YOUR ASSIGNMENT: What is needed here is an exact copy of all the records below.

PROVIDED RECORDS:

+ + + + + + +

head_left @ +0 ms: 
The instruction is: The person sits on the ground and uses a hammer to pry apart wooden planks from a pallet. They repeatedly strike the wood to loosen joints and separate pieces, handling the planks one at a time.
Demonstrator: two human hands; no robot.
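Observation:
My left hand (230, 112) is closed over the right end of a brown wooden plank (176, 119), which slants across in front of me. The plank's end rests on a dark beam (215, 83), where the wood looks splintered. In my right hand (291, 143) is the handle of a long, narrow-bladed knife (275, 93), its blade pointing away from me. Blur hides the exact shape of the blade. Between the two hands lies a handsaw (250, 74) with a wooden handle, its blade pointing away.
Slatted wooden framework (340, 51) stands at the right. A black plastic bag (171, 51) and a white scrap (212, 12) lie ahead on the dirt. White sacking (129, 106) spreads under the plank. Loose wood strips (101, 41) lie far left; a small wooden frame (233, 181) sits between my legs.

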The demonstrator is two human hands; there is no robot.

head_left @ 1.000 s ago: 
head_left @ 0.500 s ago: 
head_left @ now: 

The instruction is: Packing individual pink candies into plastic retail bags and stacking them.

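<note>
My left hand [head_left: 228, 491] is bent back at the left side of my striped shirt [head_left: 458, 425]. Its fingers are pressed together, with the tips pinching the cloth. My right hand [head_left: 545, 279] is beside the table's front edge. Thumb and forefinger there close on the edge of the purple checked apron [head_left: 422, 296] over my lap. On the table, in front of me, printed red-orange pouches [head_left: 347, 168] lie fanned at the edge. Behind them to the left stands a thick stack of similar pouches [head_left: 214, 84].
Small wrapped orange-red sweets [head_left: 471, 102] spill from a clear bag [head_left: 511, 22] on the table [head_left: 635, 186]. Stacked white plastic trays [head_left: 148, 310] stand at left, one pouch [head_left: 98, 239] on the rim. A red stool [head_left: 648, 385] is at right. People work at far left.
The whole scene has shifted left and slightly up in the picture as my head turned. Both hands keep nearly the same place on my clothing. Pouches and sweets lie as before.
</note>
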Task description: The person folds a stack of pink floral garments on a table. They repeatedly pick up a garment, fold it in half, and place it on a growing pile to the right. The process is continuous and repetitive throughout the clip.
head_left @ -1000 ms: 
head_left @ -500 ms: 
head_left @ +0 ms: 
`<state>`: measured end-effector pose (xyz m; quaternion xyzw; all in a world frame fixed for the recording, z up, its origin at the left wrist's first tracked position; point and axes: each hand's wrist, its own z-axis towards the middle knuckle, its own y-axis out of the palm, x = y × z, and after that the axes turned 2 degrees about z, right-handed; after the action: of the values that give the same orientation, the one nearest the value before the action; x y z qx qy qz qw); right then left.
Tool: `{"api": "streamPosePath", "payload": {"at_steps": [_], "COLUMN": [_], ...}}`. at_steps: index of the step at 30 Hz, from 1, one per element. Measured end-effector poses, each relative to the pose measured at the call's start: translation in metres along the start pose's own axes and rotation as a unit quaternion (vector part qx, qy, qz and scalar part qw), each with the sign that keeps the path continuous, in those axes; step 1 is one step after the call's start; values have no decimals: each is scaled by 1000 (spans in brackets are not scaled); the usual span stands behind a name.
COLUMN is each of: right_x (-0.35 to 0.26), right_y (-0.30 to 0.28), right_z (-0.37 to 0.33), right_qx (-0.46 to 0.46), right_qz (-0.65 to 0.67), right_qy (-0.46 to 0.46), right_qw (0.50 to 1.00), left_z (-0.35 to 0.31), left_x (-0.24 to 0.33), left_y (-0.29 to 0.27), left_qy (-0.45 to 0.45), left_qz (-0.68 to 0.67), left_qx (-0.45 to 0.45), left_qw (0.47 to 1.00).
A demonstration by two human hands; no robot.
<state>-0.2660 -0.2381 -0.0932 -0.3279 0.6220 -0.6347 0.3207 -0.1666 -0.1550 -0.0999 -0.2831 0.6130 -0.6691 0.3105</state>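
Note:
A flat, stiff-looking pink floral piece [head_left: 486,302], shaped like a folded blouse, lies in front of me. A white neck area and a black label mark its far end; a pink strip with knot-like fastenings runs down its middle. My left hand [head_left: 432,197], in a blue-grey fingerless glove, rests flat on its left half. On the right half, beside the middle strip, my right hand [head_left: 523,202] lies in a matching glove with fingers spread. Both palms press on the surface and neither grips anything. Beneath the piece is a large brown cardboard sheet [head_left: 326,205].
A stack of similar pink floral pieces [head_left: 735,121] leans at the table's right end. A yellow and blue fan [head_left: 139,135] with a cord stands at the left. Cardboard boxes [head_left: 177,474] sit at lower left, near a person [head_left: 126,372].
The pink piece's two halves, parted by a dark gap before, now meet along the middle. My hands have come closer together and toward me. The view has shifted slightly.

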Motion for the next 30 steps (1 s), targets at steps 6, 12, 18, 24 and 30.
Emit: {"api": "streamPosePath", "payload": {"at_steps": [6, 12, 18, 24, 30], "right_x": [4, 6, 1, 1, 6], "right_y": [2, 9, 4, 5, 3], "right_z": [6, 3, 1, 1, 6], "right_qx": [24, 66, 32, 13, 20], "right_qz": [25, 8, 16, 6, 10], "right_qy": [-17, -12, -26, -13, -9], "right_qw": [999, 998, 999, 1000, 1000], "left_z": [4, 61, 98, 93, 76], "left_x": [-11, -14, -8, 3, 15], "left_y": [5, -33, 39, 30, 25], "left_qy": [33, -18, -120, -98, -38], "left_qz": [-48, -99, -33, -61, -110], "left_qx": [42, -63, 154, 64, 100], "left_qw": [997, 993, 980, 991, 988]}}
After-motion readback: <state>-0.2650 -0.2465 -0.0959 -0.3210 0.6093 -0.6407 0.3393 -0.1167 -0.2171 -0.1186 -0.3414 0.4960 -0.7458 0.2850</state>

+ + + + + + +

ANSWER FOR THIS EXERCISE:
head_left @ +0 ms: 
The instruction is: The person sits on the ground and uses a hammer to pry apart wooden planks from a pallet. They repeatedly strike the wood to loosen joints and separate pieces, handling the planks one at a time.
Demonstrator: two human hands; no robot.
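Observation:
My left hand (230, 112) is closed over the right end of a brown wooden plank (176, 119), which slants across in front of me. The plank's end rests on a dark beam (215, 83), where the wood looks splintered. In my right hand (291, 143) is the handle of a long, narrow-bladed knife (275, 93), its blade pointing away from me. Blur hides the exact shape of the blade. Between the two hands lies a handsaw (250, 74) with a wooden handle, its blade pointing away.
Slatted wooden framework (340, 51) stands at the right. A black plastic bag (171, 51) and a white scrap (212, 12) lie ahead on the dirt. White sacking (129, 106) spreads under the plank. Loose wood strips (101, 41) lie far left; a small wooden frame (233, 181) sits between my legs.
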
The demonstrator is two human hands; there is no robot.

head_left @ 1.000 s ago: 
head_left @ 0.500 s ago: 
head_left @ now: 

The instruction is: Packing individual pink candies into plastic retail bags and stacking them.

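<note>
My left hand [head_left: 228, 491] is bent back at the left side of my striped shirt [head_left: 458, 425]. Its fingers are pressed together, with the tips pinching the cloth. My right hand [head_left: 545, 279] is beside the table's front edge. Thumb and forefinger there close on the edge of the purple checked apron [head_left: 422, 296] over my lap. On the table, in front of me, printed red-orange pouches [head_left: 347, 168] lie fanned at the edge. Behind them to the left stands a thick stack of similar pouches [head_left: 214, 84].
Small wrapped orange-red sweets [head_left: 471, 102] spill from a clear bag [head_left: 511, 22] on the table [head_left: 635, 186]. Stacked white plastic trays [head_left: 148, 310] stand at left, one pouch [head_left: 98, 239] on the rim. A red stool [head_left: 648, 385] is at right. People work at far left.
The whole scene has shifted left and slightly up in the picture as my head turned. Both hands keep nearly the same place on my clothing. Pouches and sweets lie as before.
</note>
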Task description: The person folds a stack of pink floral garments on a table. They repeatedly pick up a garment, fold it in half, and place it on a growing pile to the right. The process is continuous and repetitive throughout the clip.
head_left @ -1000 ms: 
head_left @ -500 ms: 
head_left @ +0 ms: 
`<state>`: measured end-effector pose (xyz m; quaternion xyzw; all in a world frame fixed for the recording, z up, its origin at the left wrist's first tracked position; point and axes: each hand's wrist, its own z-axis towards the middle knuckle, its own y-axis out of the palm, x = y × z, and after that the axes turned 2 degrees about z, right-handed; after the action: of the values that give the same orientation, the one nearest the value before the action; x y z qx qy qz qw); right then left.
Tool: `{"api": "streamPosePath", "payload": {"at_steps": [_], "COLUMN": [_], ...}}`. at_steps: index of the step at 30 Hz, from 1, one per element. Measured end-effector poses, each relative to the pose measured at the call's start: translation in metres along the start pose's own axes and rotation as a unit quaternion (vector part qx, qy, qz and scalar part qw), each with the sign that keeps the path continuous, in those axes; step 1 is one step after the call's start; values have no decimals: each is scaled by 1000 (spans in brackets are not scaled); the usual span stands behind a name.
COLUMN is each of: right_x (-0.35 to 0.26), right_y (-0.30 to 0.28), right_z (-0.37 to 0.33), right_qx (-0.46 to 0.46), right_qz (-0.65 to 0.67), right_qy (-0.46 to 0.46), right_qw (0.50 to 1.00), left_z (-0.35 to 0.31), left_x (-0.24 to 0.33), left_y (-0.29 to 0.27), left_qy (-0.45 to 0.45), left_qz (-0.68 to 0.67), left_qx (-0.45 to 0.45), left_qw (0.47 to 1.00).
A demonstration by two human hands; no robot.
<state>-0.2660 -0.2381 -0.0932 -0.3279 0.6220 -0.6347 0.3207 -0.1666 -0.1550 -0.0999 -0.2831 0.6130 -0.6691 0.3105</state>
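Note:
A flat, stiff-looking pink floral piece [head_left: 486,302], shaped like a folded blouse, lies in front of me. A white neck area and a black label mark its far end; a pink strip with knot-like fastenings runs down its middle. My left hand [head_left: 432,197], in a blue-grey fingerless glove, rests flat on its left half. On the right half, beside the middle strip, my right hand [head_left: 523,202] lies in a matching glove with fingers spread. Both palms press on the surface and neither grips anything. Beneath the piece is a large brown cardboard sheet [head_left: 326,205].
A stack of similar pink floral pieces [head_left: 735,121] leans at the table's right end. A yellow and blue fan [head_left: 139,135] with a cord stands at the left. Cardboard boxes [head_left: 177,474] sit at lower left, near a person [head_left: 126,372].
The pink piece's two halves, parted by a dark gap before, now meet along the middle. My hands have come closer together and toward me. The view has shifted slightly.
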
Motion for the next 30 steps (1 s), targets at steps 6, 12, 18, 24 and 30.
Emit: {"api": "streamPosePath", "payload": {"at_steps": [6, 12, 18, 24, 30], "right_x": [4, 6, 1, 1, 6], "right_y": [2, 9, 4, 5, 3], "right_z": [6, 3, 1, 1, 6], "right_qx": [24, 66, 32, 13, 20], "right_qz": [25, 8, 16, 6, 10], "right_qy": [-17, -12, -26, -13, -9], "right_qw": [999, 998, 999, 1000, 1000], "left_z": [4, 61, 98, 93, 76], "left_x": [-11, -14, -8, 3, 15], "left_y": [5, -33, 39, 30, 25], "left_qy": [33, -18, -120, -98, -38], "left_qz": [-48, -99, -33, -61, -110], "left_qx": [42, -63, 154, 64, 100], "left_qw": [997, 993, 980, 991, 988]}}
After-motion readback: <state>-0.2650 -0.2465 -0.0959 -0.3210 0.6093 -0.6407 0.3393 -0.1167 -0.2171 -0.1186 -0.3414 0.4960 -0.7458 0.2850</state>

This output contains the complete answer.